ACTION ITEM - Please transcribe the data below in full, word for word, without the images.

── STORED DATA ──

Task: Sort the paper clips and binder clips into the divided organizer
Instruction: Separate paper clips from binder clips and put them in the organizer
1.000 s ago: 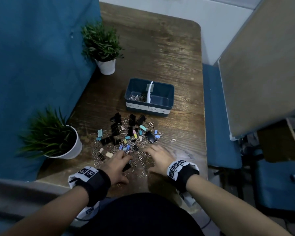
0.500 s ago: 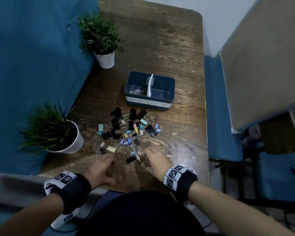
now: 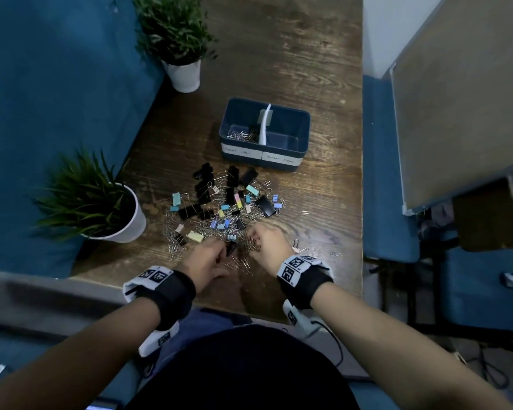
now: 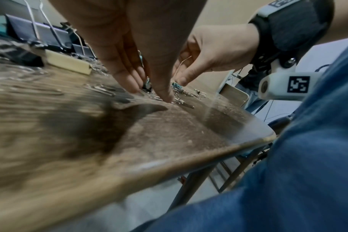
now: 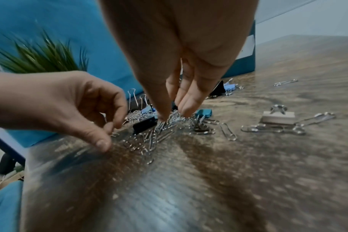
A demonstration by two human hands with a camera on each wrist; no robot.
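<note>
A mixed heap of binder clips (image 3: 219, 202) and silver paper clips (image 5: 149, 141) lies on the wooden table (image 3: 279, 69). Behind it stands the dark blue divided organizer (image 3: 304, 128), with several paper clips (image 3: 239, 135) in its left compartment. My right hand (image 5: 169, 117) pinches into a bunch of paper clips at the heap's near edge, thumb and fingertips together. My left hand (image 5: 109, 135) is beside it with curled fingers and pinches a paper clip against the table. A black binder clip (image 5: 144, 124) lies between the two hands.
Two potted plants (image 3: 101, 208) (image 3: 181, 54) stand along the blue partition on the left. A beige binder clip (image 5: 278, 117) and stray paper clips (image 3: 335, 253) lie to the right of my hands. The table's near edge (image 4: 189, 160) is just behind my wrists.
My left hand has moved forward from the table's near edge into the heap, beside the right hand. The right hand has closed its fingers on paper clips.
</note>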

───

TASK RESULT -
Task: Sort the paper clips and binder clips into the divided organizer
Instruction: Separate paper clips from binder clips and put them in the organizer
1.000 s ago: 
0.500 s ago: 
now: 
now: 
now: 
A demonstration by two human hands with a camera on each wrist; no robot.
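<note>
A mixed heap of binder clips (image 3: 219, 202) and silver paper clips (image 5: 149, 141) lies on the wooden table (image 3: 279, 69). Behind it stands the dark blue divided organizer (image 3: 304, 128), with several paper clips (image 3: 239, 135) in its left compartment. My right hand (image 5: 169, 117) pinches into a bunch of paper clips at the heap's near edge, thumb and fingertips together. My left hand (image 5: 109, 135) is beside it with curled fingers and pinches a paper clip against the table. A black binder clip (image 5: 144, 124) lies between the two hands.
Two potted plants (image 3: 101, 208) (image 3: 181, 54) stand along the blue partition on the left. A beige binder clip (image 5: 278, 117) and stray paper clips (image 3: 335, 253) lie to the right of my hands. The table's near edge (image 4: 189, 160) is just behind my wrists.
My left hand has moved forward from the table's near edge into the heap, beside the right hand. The right hand has closed its fingers on paper clips.
</note>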

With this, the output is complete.